The co-headliner Jon Huertas elevates his role beyond a stock vengeful stalker with his own scars and flawed motivations.  The villain you love to hate becomes Keith Szarabajka, relishing every line with acid and gravel.  The champion above all is Marc Menchaca as the lead.  Those who will say “all he has to do is stand around and look confused” will sorely miss the powerful nuances underneath that make the struggle convincing.  Menchaca channels the internal strife of a character grasping in desperation to regain his spirit and soul in an impressive display.

Kyle Ham co-adapted “Reparation” from theater professor Steve Timm’s own stage play.  The micro-budgeted film, shot at 34 locations in a whirlwind 24 days, was a hometown labor of love from the cradle of DePauw University in Greencastle where Timm chairs and Ham graduated.  “Reparation” has garnered nearly a dozen festival awards, including top feature wins in Santa Fe, Sedona, and Austin, earning every wreath.  Detailed creative writing merges with the zealous and calculated direction to bring the most out of the commitment appearing on-screen.  Keep an eye on the name Kyle Ham.  You might just hear his name spoken at Sundance in the coming years.

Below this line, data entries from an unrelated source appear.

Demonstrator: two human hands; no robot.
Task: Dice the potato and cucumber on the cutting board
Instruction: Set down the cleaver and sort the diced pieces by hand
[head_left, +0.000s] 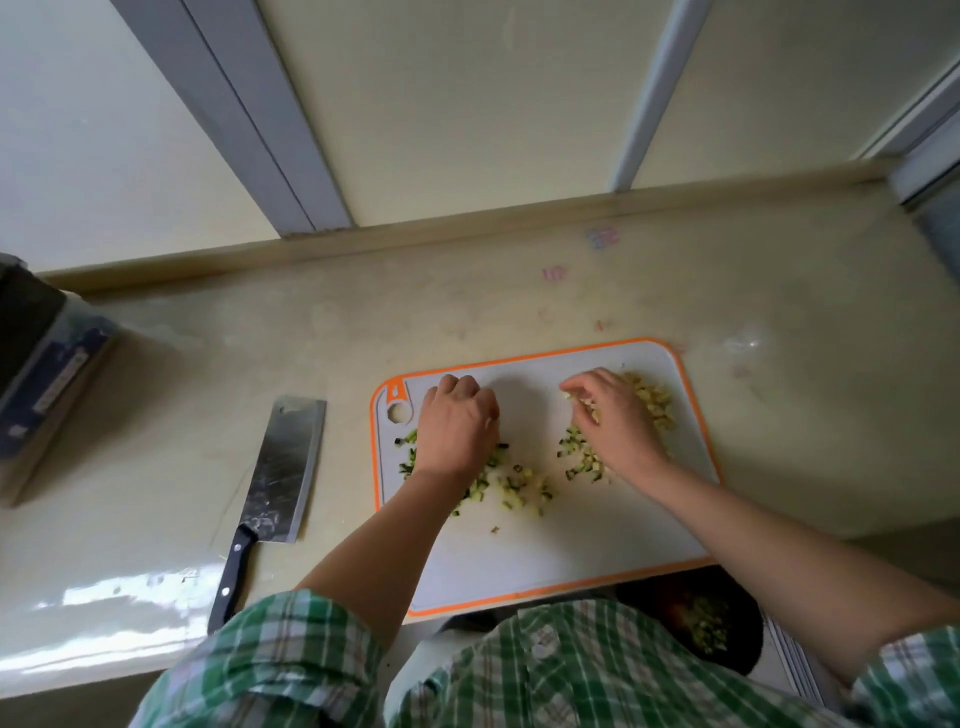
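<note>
Diced cucumber (511, 486) is scattered over the middle of the orange-rimmed cutting board (571, 561), and diced potato (652, 402) is heaped at its far right corner. The left hand (457, 426) is curled knuckles-up over the cucumber; whether anything is held cannot be told. Potato pieces are pinched by the right hand (613, 421). A cleaver (283, 467) is laid on the table (156, 441) left of the board, a box (47, 384) farther left.

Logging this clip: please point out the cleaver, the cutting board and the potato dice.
cleaver (283, 467), head view, middle of the steel blade.
cutting board (545, 561), head view, bare grey surface near its front edge.
potato dice (657, 405), head view, pale pile, far right corner.
</note>
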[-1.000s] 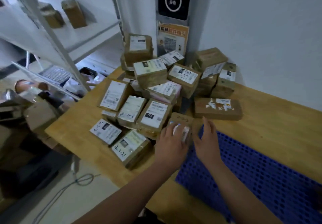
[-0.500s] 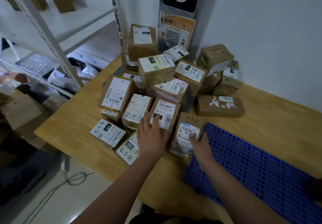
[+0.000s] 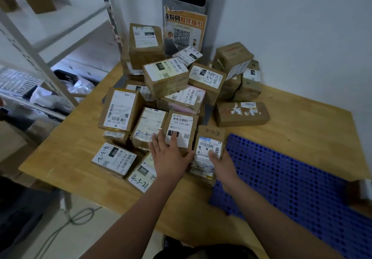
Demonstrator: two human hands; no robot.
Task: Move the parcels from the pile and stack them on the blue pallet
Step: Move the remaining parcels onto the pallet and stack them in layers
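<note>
A pile of several brown cardboard parcels point(image 3: 167, 77) with white labels covers the left and back of the wooden table point(image 3: 302, 122). The blue perforated pallet point(image 3: 281, 178) lies flat on the table at the right with nothing on it. My left hand point(image 3: 169, 156) rests fingers apart on the near end of the parcel labelled 122-122-007 point(image 3: 181, 126). My right hand point(image 3: 221, 163) grips the near end of the parcel marked 2-3-3 point(image 3: 209, 144), thumb on its label, right at the pallet's left edge.
A flat brown parcel point(image 3: 241, 113) lies alone behind the pallet. A white metal shelf rack point(image 3: 40, 61) stands to the left with boxes on it. A poster with a QR code point(image 3: 184, 33) hangs on the wall post. Cables point(image 3: 76, 216) lie on the floor below.
My left hand slid left off the 2-3-3 parcel onto the 122-122-007 parcel. My right hand came off the pallet and took hold of the 2-3-3 parcel. The camera moved closer.
</note>
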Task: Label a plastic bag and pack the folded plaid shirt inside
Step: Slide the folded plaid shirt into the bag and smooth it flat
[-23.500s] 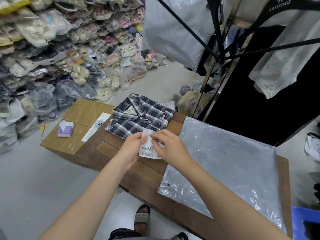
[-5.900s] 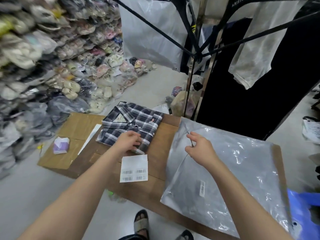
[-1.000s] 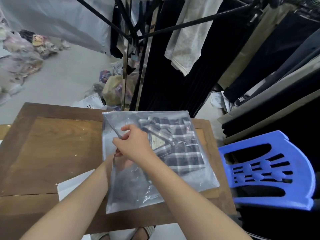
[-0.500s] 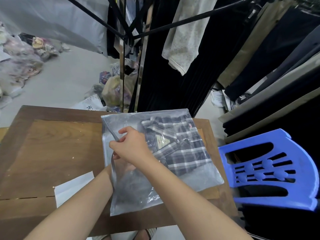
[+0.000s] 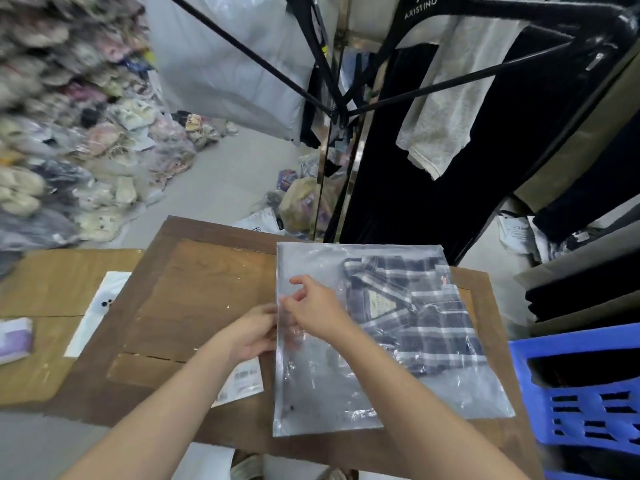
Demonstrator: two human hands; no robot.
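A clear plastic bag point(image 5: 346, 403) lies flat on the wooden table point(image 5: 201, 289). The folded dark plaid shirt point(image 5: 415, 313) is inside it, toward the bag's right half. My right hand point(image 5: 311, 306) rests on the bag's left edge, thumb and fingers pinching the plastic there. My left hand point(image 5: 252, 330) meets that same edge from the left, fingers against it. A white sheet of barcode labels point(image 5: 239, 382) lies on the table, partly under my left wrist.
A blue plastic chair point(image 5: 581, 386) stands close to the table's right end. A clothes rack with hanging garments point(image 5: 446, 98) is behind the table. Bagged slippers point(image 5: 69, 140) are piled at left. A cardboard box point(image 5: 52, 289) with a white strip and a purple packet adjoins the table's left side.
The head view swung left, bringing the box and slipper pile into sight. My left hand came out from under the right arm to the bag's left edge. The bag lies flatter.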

Building domestic suspense in poignant fashion and shifting between three eras, “Reparation” examines potent human flaws and plants them in small-town America with real-life consequences.  This film doesn’t need a grandiose battlefield saga of hidden heroism to be the catalyst.  This isn’t “American Sniper” and glossy hero worship.  “Reparation” welcomes more intimate and jagged complications with authentic down-home realism and charm.

LESSON #1: THE EFFECTS OF DISSOCIATIVE AMNESIA-- Ham and company effectively put the POV of dissociative amnesia on the audience when the flickering visions and stinging sounds that afflict Bob at inopportune moments are channeled to hit you in your seats visually and audibly.  You feel the triggers and the rushes right there with him.  At the same time, one person’s imbalance is another person’s attuned perception.

LESSON #2: THE INABILITY TO MOVE ON-- Even though Bob has carved out a nice family life for himself and Lucy has always accepted him with questioning his past, the dreams affecting his daughter and the memories stirred by Jerome make his past, even an unremembered one, inescapable.  Until he knows and can come to peace with his possibly disgraceful past, closure and redemption will not come.